▶ [Recorded information]:
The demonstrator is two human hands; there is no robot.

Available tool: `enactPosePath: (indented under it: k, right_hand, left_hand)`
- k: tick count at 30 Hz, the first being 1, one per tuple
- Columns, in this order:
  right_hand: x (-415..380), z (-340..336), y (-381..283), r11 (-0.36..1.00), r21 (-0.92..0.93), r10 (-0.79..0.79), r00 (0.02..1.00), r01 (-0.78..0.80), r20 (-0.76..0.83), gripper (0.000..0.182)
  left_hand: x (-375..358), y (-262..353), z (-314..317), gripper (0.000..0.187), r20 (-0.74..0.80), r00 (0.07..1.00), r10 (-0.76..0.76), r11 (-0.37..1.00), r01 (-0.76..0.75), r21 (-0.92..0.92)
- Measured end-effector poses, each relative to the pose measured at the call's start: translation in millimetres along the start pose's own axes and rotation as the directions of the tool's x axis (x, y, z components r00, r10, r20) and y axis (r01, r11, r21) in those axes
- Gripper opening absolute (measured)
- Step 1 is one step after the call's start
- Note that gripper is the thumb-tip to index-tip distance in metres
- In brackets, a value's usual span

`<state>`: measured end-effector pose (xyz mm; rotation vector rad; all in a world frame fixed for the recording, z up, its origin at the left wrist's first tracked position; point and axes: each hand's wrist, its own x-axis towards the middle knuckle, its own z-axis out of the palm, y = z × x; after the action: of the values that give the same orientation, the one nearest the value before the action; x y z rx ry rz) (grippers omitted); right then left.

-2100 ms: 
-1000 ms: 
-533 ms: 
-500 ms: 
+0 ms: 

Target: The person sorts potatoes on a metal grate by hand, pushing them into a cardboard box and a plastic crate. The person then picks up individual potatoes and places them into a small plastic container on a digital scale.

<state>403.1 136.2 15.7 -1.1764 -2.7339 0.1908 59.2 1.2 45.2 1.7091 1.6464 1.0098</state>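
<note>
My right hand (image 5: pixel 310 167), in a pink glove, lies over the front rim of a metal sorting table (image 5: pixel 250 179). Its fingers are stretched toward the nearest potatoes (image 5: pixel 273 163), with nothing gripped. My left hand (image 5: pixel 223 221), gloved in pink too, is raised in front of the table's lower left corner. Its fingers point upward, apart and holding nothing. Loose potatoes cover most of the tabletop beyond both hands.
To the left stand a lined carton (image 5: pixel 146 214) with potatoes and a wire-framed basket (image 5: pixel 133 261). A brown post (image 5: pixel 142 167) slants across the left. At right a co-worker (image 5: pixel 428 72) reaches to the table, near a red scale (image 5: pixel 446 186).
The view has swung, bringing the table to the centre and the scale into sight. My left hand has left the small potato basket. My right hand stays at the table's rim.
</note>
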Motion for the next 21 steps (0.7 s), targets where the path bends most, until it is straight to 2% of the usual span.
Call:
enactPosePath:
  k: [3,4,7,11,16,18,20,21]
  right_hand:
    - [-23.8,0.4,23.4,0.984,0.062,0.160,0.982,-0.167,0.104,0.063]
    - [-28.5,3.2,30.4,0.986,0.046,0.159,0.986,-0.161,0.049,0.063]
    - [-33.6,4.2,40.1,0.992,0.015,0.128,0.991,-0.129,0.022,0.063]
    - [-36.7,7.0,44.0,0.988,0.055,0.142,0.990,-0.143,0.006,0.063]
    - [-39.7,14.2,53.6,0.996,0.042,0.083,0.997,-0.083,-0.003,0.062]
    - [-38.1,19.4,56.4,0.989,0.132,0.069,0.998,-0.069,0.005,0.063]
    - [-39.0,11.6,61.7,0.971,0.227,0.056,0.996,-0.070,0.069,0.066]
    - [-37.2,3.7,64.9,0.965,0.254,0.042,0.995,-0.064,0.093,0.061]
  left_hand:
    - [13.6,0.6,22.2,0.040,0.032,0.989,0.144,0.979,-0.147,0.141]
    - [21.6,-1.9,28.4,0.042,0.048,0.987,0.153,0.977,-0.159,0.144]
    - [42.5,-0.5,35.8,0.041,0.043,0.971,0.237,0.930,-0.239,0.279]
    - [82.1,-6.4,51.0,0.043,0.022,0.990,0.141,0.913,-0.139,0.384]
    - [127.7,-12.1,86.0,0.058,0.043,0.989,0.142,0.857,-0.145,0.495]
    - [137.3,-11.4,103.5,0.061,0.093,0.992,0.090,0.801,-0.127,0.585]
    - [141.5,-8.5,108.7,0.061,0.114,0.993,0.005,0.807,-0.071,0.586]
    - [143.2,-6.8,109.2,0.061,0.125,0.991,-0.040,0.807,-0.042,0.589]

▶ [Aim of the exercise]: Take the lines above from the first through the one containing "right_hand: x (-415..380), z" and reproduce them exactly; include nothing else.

▶ [Result]:
The demonstrator is two human hands; there is no robot.

Available tool: `enactPosePath: (indented under it: k, right_hand, left_hand)`
- k: tick count at 30 Hz, the first being 1, one per tuple
- Columns, in this order:
  right_hand: x (-415..380), z (-340..336), y (-381..283), r11 (-0.36..1.00), r21 (-0.92..0.93), r10 (-0.79..0.79), r00 (0.02..1.00), r01 (-0.78..0.80), r20 (-0.76..0.83), gripper (0.000..0.182)

The exercise contains no remaining tasks.